Что касается «спецтранса», то несмотря на приставку «спец», эта организация ничего общего со спецслужбами, в обычном понимании этого термина, не имеет. Хотя и там имеется своя специфика труда.
* * *
Гена Логинов по-прежнему был полковником, только не Советской, а уже Российской армии, и получить генеральские погоны ему не светило. По выслуге-то, может, и дослужился бы, нестарый еще: сорок девять лет — не возраст. Хотя, как посмотреть, мужики сейчас в России, в среднем, до пятидесяти четырех только и дотягивают. Так что до среднепокойного ему всего пять годков осталось…
Все же дело было не в возрасте, а в заслугах. И надо признать прямо и откровенно — заслуги были, но… не те, за которые присваивают генеральские звания и выдают штаны с лампасами.
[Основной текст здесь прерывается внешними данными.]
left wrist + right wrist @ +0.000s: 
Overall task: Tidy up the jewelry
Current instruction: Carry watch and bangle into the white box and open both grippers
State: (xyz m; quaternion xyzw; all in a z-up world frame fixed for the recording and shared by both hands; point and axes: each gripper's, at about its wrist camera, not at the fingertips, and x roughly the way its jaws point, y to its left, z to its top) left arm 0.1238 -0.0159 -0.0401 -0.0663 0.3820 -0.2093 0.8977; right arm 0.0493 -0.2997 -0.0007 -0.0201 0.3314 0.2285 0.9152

Полковник Главного разведуправления Российской армии, или ГРУ, как пацан несмышленый, нарушил основной принцип службы — инициатива наказуема! Будь ты хоть рядовой, хоть генерал. И чем выше звание — тем строже спрос. А в разведке и подавно — «авторизованная активность», то есть несогласованные и не одобренные руководством действия, для автора этой самой «активности» подчас означают не только конец карьеры, но и конец земного пути. Так что Логинов еще легко отделался, всего лишь легкой контузией и малюсенькой закорючкой в совершенно секретном личном деле. Эта пометка-закорючка положила некий невидимый предел его военной карьере, зато успокоила чувство справедливости.